How a VP of Sales Exceeds Expectations Year After Year With One Easy Question

Published on August 22, 2009

Fifteen years ago I was sitting on a plane next to my client, Bud Howard, who was then the Vice President of Sales for Hertz Equipment Rental Corp (division of Hertz). We were in the middle of a three city tour which he hired me to keynote his national sales meetings. It was one of those moments where we were just exhausted, sitting quietly and getting our second wind when Bud leaned over to me and asked a question that rocked my world.

He asked “Ron, what do you think is most important, the will to win or the will to prepare”? It was one of those philosophical questions that caught me by surprise and got me thinking. The first thought was how we are always consumed with the concept of winning. Yet when I got through that initial and automatic reaction, it dawned on me that no matter how much you want to win, if you are not prepared to do what it takes to win the game, you will not succeed no matter how much you want to win. Yes, passion and determination are crucial to winning. But if you only feel the passion and determination during the game and not before, you will often come up short. You need to be driven by your passion and determination to do whatever it takes to get yourself ready for the game and positioned properly for victory.

Knowing that most leaders are consumed with winning, I wondered how Bud was going to react to my answer. His response was the same answer as mine. The Will to Prepare is more important than The Will To Win! It was not surprising to hear Bud’s answer as he lead a team that year after year grew sales revenues and profits in the double digits and most often knew by March whether or not they were going to exceed their expectations that year.  Since leaving Hertz, Bud has used this same philosophy to consistenty deliver great results and exceed expectations.

You can see this philosophy take hold in other areas of society. In baseball, spring training used to be the time for players to start their conditioning after a period of complete time off, even from physical conditioning. Today, players come to spring training in shape ready to compete. As I write this article, pro football is starting its slate of exhibition games. Again, players come to training camp already in shape. Football today is a year round sport. You have the regular season, and then you have the off season conditioning programs which no player in their right minds will miss if they expect to earn significant money. Even in high school sports. Kids today don’t wait for tryouts to start their quest for making a team. They participate in off season camps to learn techniques and improve their skills.

Why is this need to prepare so prevalent in society today? Simply because the competition is intense and showing up for the game is no longer good enough. There is an expectation that you come prepared to compete. How does this relate to business?

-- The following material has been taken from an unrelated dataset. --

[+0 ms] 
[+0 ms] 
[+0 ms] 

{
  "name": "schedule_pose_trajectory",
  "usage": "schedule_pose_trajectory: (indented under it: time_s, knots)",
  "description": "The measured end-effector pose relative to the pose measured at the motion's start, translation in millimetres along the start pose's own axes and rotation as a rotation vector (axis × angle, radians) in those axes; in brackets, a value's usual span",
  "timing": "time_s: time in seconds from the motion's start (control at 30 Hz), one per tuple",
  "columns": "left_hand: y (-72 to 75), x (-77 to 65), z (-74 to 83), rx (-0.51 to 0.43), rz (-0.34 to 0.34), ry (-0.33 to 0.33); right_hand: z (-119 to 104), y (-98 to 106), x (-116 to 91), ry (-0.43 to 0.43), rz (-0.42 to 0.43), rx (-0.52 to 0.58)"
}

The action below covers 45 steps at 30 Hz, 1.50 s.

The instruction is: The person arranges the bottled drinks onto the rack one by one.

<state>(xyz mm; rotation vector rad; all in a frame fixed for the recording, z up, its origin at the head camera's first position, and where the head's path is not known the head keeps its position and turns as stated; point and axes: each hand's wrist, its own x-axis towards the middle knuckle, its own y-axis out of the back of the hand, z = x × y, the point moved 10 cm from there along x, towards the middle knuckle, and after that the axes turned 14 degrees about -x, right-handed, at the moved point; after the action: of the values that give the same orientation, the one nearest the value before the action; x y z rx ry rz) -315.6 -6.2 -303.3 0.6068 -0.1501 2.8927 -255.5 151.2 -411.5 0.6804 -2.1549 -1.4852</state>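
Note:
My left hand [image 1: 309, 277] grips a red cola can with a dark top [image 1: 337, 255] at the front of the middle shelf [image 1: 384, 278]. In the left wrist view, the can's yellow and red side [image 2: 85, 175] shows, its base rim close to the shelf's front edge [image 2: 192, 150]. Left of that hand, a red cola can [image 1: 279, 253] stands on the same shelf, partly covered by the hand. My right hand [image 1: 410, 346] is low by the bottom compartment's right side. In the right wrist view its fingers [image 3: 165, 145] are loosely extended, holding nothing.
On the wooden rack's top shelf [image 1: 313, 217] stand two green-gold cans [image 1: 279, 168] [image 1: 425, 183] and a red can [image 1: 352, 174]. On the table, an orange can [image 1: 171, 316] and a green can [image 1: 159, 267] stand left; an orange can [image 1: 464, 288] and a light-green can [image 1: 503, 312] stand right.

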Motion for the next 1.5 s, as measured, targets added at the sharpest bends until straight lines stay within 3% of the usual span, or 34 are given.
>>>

Employees always depended on their employers to provide programs that would get them in shape to succeed in business. As with sports, there is a fundamental shift happening. If you are waiting for your employer to provide programs to get you in shape, then you are in effect obsolete. Being in shape skill wise is often today a precursor for even being considered a viable candidate. Yet not enough people accept that responsibility. Successful entrepreneurs accept this responsibility as a condition of their success. In fact this is what separates them from those who attempt to build a business and do not succeed.

The same holds true for sales professionals and rain makers of professional services. Gone are the days where we can “practice on our customers”. Today, if you want to close that deal, you better have practiced before the sales call and come prepared with your best stuff. It’s Game On!

Two weeks ago after reading read my latest book Lead, Sell or Get Out of the Way, a Director of Business Development called to inquire about coaching services. When I asked him how much of the fee was going to be reimbursed by his employer, he replied that he was going to pay for it himself. His belief was he should invest up to 10% of his earnings in his own personal development. It was his responsibility. And this was coming from a top producer!

Is it any wonder why the top athletes, CEO’s, top producers of any kind, often have a coach? I even have a coach. Coaches have their own coaches so they are prepared to better assist others. Whether you call them coaches or mentors, we all rely on others to help us keep our skills strong and improve our preparation for the game.

Bottom line! Whether or not you use a coach or not, you need to prepare for the opportunities in life that come your way. This goes for a sales call, a project at work or the game of life. Showing up for the game today is not good enough. Today, the entrance fee just for the privilege of competing is showing up prepared.